Give the data again exactly, stopping after the "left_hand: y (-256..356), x" line.

BEGIN

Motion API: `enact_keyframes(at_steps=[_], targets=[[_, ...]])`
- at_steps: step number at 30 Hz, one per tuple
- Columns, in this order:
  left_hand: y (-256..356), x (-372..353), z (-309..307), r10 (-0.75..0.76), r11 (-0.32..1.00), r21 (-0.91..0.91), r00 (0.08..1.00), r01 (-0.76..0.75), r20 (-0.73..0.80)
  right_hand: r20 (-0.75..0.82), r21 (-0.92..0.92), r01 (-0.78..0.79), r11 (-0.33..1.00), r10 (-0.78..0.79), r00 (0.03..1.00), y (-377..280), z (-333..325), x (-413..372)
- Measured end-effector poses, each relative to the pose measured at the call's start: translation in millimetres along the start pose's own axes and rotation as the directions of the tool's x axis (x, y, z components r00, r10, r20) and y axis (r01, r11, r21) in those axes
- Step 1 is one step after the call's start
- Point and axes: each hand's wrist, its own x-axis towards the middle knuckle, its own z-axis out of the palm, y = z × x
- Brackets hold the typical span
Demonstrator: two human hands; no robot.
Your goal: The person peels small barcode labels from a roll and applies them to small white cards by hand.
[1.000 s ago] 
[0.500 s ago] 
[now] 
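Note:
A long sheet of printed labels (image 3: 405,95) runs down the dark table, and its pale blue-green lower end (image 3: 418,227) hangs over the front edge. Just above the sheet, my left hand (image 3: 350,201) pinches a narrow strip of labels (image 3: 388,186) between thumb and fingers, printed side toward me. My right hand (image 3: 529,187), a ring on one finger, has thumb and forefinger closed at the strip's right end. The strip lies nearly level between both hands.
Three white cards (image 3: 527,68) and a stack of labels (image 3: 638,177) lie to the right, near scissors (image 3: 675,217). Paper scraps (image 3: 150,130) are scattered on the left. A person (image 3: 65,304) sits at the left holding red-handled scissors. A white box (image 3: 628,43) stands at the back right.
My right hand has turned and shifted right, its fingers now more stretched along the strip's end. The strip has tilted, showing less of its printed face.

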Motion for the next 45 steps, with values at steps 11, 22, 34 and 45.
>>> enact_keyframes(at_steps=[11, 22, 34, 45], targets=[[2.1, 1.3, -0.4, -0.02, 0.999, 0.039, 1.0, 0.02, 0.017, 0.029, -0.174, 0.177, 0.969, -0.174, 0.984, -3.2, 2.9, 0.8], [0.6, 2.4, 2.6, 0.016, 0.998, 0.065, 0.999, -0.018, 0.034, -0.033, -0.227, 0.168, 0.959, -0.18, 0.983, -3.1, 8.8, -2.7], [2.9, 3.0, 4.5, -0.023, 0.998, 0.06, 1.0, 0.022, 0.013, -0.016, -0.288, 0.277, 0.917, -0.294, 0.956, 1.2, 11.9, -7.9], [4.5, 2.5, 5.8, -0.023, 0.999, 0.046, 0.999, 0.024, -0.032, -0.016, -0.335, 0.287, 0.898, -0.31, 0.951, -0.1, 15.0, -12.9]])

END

> [Task result]
Motion API: `enact_keyframes(at_steps=[_], targets=[[_, ...]])`
- at_steps: step number at 30 Hz, one per tuple
- Columns, in this order:
  left_hand: y (-256..356), x (-372..353), z (-309..307), r10 (-0.75..0.76), r11 (-0.32..1.00), r21 (-0.91..0.91), r00 (0.08..1.00), r01 (-0.76..0.75), r20 (-0.73..0.80)

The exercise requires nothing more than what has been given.